Emergency workers would rush in, try to determine what threat was involved and begin decontaminating the dozens of wounded. A temporary morgue would be set up to receive the dead — estimated at 28, including two of the rescuers. That nightmarish situation was the basis for a four-hour simulation yesterday involving 1,500 police officers, firefighters and other emergency workers and tested the city’s ability to respond to a chemical emergency, though not necessarily a terrorist attack.

The Office of Emergency Management planned the field exercise, named Trifecta because it emphasized three activities: search and rescue, victim identification and handling of the dead.

Despite the grim nature of the exercise — the casualties would have included 74 injured — the commissioner of emergency management, Joseph F. Bruno, said it demonstrated the effectiveness of the Citywide Incident Management System, a protocol that governs how various city agencies are to interact during a major emergency.

“I’m happy and I’m actually a little surprised that it worked as well as it did,” Mr. Bruno said at an afternoon news conference, after most of the exercise had been completed.

A critical element of the response plan gives the Police Department overall command of the city’s emergency agencies in most major disasters, at least until the possibility of terrorism has been ruled out. The Fire Department had sought control of several types of situations, including those that involve hazardous materials.

The plan, which took effect under an executive order signed last April by Mayor Michael R. Bloomberg, was prepared after a lengthy examination of poor coordination and communication among city agencies, particularly the Police and Fire Departments, during the terrorist attack of Sept. 11, 2001.

Yesterday was the first major field test of that agreement. Police commanders set up a “unified command,” which provided for top officials from the police, fire, health, environmental protection and other departments to make joint decisions. “It’s a matter of respecting their core competencies,” Mr. Bruno said.

Although police and fire officials clashed during the formation of the plan, leaders from both sides said yesterday that it was effective.

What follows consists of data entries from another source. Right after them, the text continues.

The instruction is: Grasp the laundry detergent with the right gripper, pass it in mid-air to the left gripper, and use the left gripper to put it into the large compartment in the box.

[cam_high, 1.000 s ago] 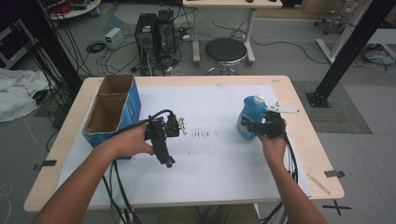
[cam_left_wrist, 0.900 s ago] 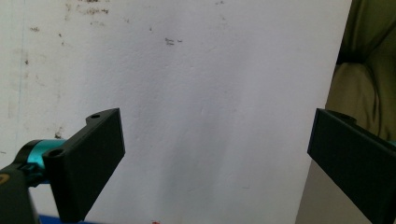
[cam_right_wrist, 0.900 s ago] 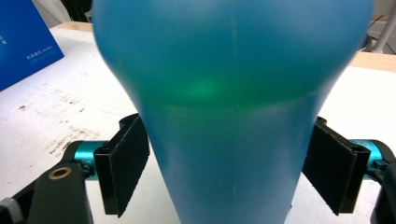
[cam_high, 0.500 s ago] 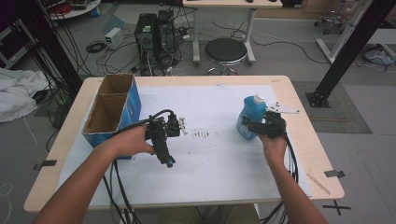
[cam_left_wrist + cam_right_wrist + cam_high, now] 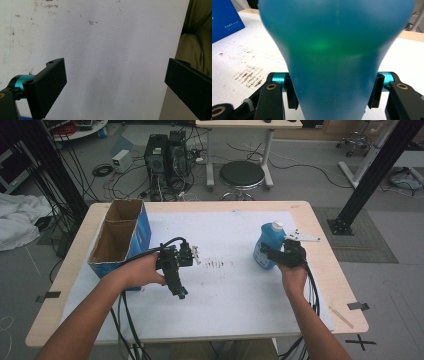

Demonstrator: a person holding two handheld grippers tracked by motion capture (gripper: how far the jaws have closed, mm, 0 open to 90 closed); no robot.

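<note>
Blue plastic bottle (image 5: 270, 240) is standing upright at the counter's (image 5: 235, 315) right side, and the right gripper (image 5: 278, 255) is clamping its body from both sides. Left gripper (image 5: 179, 290) is hovering over the white sheet (image 5: 240, 285), jaws wide apart, beside the cardboard box (image 5: 120, 237).

A robotics lab or workshop. Computer towers (image 5: 167, 155) and tangled cables (image 5: 107, 170) sit on the grey floor beyond a wooden table (image 5: 320, 245), beside a stool (image 5: 242, 174) and black framing struts (image 5: 375, 170).
</note>
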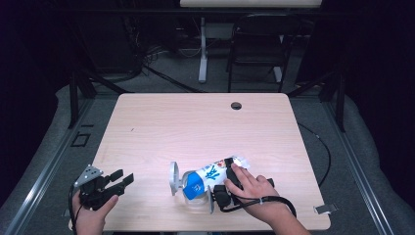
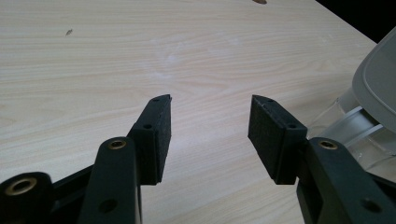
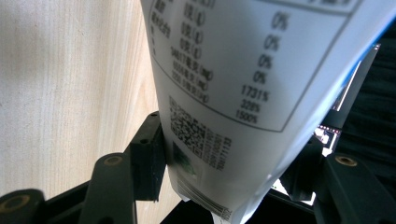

“I think CIMS is clearly the way to go, and I believe it’s been accepted by all the agencies,” Police Commissioner Raymond W. Kelly said. Frank P. Cruthers, first deputy commissioner at the Fire Department, said the test was “a very realistic exercise” and added, “The level of cooperation was terrific.”

The exercise, financed by $700,000 from the federal Department of Homeland Security, began with a mock explosion at 10 a.m. in the railyard at Maspeth, Queens, an industrial neighborhood dominated by factories and warehouses. The New York & Atlantic Railway provided the freight train for the exercise, while the Metropolitan Transportation Authority supplied a Long Island Rail Road passenger train.

Several federal and state agencies participated, as did nonprofit groups including the American Red Cross and the Salvation Army.

The Fire Department was the first to respond after the simulated explosion, followed by the Police and Environmental Protection Departments. “When you look at this incident, it seemed at first to move very slowly in the beginning,” Mr. Bruno said afterward. “That’s just the way it has to. We do not know if there are other explosive devices here. We do not know the nature of the chemical.” Once the various officials evaluated the danger, he said, they made “good, crisp decisions.”

Mr. Bruno said the exercise proceeded with only a few glitches. At one point, he said, a centralized operations post had to be separated from the command post because “there was too much confusion.”

Since 9/11, the city has had other drills involving the premise of a terrorist attack, including one at Shea Stadium in March 2004 and another at the Bowling Green subway station, in Lower Manhattan, in May 2004.